The government is trying to remove some of the insurance barriers faced by volunteers. Last summer, the Big Society Deregulation Taskforce published its report Unshackling Good Neighbours, which looked at the red tape volunteers encounter, and made a number of recommendations for insurers and charities.
In the report, Lord Hodgson, who led the taskforce, said that the provision of insurance "at reasonable cost would represent another major step in reassuring individuals about their personal exposure".
The report specifically identified insurance as a barrier to volunteering, highlighting the example of motor insurance providers that charge extra premiums for members of the public who use their own vehicles for activities such as driving people to hospital. The taskforce had found that the extra cost and additional form-filling was a deterrent to people thinking of becoming volunteer drivers.

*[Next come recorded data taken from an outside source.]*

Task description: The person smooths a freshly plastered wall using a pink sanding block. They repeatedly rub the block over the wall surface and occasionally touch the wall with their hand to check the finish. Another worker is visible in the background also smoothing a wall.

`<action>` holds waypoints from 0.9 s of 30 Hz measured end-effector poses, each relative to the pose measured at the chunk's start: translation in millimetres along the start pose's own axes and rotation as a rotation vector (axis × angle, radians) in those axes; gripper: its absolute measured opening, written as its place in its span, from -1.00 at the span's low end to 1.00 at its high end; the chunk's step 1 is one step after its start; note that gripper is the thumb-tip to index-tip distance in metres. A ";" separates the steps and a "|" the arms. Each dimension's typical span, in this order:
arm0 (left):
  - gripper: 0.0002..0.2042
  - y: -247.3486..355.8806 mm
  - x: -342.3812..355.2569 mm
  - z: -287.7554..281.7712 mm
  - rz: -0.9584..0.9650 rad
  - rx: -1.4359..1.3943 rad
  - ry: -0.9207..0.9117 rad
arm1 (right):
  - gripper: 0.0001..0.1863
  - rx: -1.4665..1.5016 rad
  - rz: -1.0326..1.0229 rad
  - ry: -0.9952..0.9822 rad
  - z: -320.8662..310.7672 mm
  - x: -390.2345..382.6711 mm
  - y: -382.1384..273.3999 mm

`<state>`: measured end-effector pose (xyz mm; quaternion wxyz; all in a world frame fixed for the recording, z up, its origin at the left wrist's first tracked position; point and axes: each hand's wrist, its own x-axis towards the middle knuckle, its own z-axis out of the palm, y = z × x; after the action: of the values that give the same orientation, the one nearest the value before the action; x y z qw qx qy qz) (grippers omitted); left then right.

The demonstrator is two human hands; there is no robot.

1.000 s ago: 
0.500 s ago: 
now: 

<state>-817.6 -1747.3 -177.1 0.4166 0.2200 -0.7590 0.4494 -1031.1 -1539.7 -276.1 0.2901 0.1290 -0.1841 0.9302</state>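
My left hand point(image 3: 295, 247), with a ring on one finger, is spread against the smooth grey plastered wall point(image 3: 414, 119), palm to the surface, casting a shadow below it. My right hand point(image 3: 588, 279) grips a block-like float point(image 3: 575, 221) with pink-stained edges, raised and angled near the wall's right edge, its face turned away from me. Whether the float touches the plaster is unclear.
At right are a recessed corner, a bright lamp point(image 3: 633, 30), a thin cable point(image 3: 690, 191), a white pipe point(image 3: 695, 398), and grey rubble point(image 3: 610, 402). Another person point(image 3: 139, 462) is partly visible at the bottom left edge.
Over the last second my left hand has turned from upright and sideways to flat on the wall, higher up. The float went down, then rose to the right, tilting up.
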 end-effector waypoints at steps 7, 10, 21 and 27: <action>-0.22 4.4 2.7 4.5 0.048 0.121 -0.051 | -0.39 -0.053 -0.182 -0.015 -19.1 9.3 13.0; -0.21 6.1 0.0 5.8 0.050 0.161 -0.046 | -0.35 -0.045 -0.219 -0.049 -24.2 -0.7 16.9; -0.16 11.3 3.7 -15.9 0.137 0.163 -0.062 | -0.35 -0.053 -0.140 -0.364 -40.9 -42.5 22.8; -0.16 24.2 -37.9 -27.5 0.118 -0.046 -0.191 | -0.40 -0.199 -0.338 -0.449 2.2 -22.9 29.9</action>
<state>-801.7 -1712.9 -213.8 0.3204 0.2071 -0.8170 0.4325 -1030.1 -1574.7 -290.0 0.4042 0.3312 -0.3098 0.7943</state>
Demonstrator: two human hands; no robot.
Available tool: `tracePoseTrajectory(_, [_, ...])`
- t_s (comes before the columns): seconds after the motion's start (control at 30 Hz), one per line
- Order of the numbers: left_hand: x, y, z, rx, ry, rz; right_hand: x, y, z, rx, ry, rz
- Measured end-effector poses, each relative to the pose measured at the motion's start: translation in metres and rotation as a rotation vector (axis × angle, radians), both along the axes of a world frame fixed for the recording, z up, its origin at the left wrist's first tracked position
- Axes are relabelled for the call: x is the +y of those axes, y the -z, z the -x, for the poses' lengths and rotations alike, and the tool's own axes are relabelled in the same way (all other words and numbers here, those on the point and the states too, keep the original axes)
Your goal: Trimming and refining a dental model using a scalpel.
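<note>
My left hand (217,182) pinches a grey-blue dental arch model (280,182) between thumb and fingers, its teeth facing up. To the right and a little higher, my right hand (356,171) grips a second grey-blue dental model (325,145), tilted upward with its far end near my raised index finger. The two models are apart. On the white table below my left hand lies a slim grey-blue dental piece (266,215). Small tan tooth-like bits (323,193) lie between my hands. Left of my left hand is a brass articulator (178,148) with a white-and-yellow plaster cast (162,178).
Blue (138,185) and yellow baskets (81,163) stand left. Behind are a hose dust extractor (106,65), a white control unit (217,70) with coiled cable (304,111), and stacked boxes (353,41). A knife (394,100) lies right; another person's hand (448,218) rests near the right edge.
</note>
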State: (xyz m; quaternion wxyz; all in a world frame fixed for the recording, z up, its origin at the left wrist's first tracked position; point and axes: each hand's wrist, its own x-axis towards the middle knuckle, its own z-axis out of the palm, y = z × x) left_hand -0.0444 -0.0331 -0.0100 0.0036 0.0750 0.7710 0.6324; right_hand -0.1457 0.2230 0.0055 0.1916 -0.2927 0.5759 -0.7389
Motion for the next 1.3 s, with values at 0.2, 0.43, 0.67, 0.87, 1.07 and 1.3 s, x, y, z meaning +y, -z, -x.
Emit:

In August, the Association of British Insurers announced that 54 insurance brands, comprising 85 per cent of the industry, had agreed not to impose extra premiums on volunteers who use their cars for "social driving".
The taskforce also called for the establishment of a working group to address other insurance issues. The group has since been created and has met once. Voluntary sector bodies represented include the National Council for Voluntary Organisations, Volunteering England and Locality. The insurance industry is represented by the Association of British Insurers, Zurich, Ecclesiastical and others.
The group is chaired by David Tyler, chief executive of Community Matters. "The biggest issue is the fear factor," he says. "People are reluctant to volunteer because they think it will get them into hot water.
"That's about insurance, but also reducing risk. The answer is partly messaging but also getting insurance products right." Insurance representatives are also conducting research on claim profiles and the uptake of products "so we can understand whether particular products are relevant", says Tyler.